▸ Exercise objective: Once you find the line below that has "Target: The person", output it and every line after it exactly, stopping after the line that has "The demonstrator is", with no pictures.

▸ Data supplied:
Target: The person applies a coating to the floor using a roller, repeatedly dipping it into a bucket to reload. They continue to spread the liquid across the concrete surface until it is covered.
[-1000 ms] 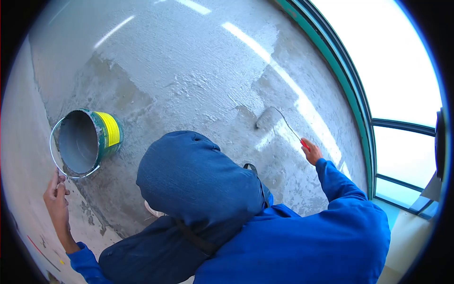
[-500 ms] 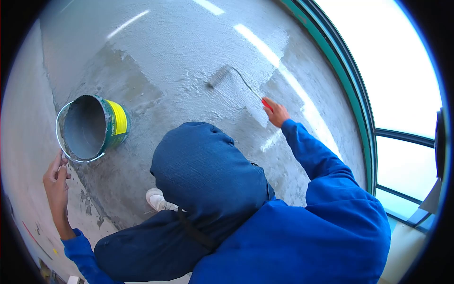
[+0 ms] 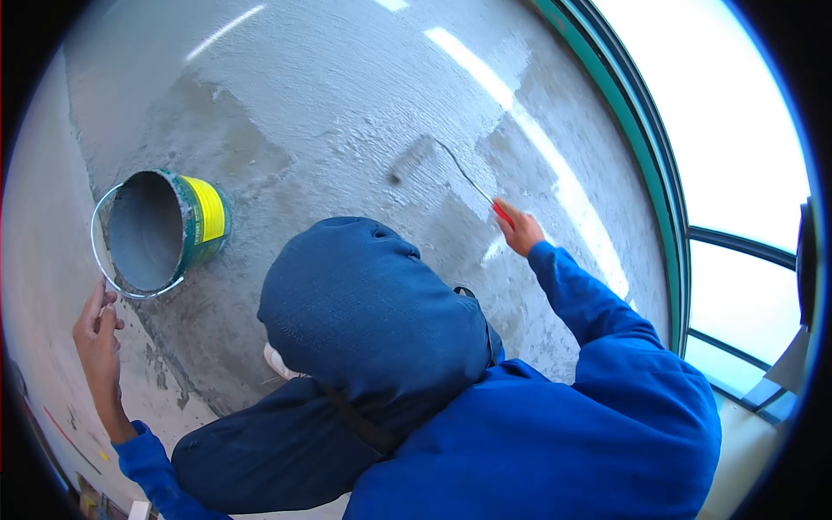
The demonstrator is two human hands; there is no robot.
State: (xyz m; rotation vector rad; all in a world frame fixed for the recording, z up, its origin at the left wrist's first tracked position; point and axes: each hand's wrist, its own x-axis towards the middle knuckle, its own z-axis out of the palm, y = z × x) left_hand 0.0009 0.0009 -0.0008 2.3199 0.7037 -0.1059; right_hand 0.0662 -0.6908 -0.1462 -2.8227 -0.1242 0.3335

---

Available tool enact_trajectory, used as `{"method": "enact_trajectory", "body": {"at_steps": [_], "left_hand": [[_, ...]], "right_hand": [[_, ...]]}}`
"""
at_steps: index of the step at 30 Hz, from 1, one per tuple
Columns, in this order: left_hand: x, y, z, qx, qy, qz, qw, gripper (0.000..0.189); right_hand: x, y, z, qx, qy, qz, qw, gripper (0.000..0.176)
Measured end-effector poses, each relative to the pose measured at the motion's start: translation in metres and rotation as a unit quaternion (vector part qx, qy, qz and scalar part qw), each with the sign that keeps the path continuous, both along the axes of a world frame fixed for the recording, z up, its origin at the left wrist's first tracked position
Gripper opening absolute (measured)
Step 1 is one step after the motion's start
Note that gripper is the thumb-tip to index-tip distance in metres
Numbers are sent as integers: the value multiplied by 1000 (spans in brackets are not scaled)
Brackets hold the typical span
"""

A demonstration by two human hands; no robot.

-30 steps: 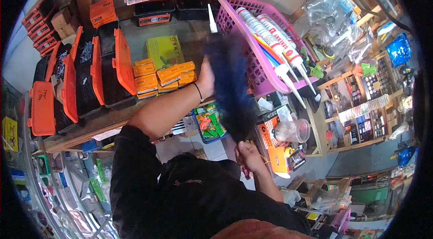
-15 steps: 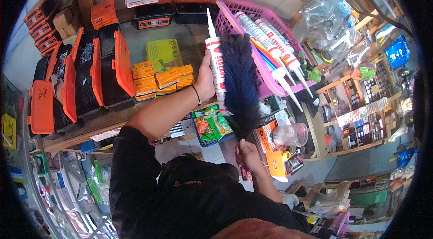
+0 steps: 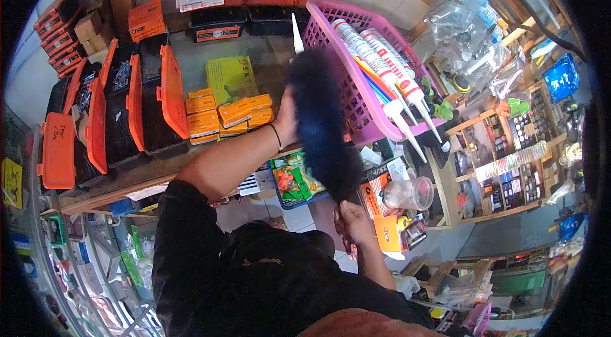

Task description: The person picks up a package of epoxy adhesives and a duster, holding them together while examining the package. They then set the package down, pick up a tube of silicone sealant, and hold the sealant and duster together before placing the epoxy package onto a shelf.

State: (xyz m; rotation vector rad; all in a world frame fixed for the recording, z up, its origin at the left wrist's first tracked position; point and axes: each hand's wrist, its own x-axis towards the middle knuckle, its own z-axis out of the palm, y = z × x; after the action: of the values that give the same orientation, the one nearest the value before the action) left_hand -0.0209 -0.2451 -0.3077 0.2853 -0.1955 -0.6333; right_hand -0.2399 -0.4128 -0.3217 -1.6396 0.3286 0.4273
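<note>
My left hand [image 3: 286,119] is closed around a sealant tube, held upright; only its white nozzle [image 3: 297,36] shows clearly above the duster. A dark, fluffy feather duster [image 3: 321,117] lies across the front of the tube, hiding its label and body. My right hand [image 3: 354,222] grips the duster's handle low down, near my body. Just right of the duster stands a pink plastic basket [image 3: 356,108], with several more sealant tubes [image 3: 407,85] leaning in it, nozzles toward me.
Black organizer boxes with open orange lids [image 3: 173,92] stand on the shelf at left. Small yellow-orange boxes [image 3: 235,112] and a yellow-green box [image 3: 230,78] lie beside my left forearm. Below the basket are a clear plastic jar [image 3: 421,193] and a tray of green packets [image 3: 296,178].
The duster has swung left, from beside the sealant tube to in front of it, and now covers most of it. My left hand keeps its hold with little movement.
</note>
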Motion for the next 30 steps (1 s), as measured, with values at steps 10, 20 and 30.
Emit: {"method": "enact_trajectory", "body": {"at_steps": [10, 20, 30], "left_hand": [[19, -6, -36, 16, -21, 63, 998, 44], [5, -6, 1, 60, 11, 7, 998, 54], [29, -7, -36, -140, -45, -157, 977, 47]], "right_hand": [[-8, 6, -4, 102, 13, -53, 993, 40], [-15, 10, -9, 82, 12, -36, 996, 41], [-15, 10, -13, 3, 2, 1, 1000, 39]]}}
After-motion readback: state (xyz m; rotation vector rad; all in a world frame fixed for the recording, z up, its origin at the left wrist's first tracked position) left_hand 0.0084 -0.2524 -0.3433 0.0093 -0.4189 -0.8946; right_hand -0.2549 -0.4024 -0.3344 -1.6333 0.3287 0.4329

▸ Response for this exercise:
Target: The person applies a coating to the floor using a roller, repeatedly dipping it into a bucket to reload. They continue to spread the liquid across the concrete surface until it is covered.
[-1000 ms] 
[-500 ms] 
[+0 ms] 
The demonstrator is two human hands; there is no robot.

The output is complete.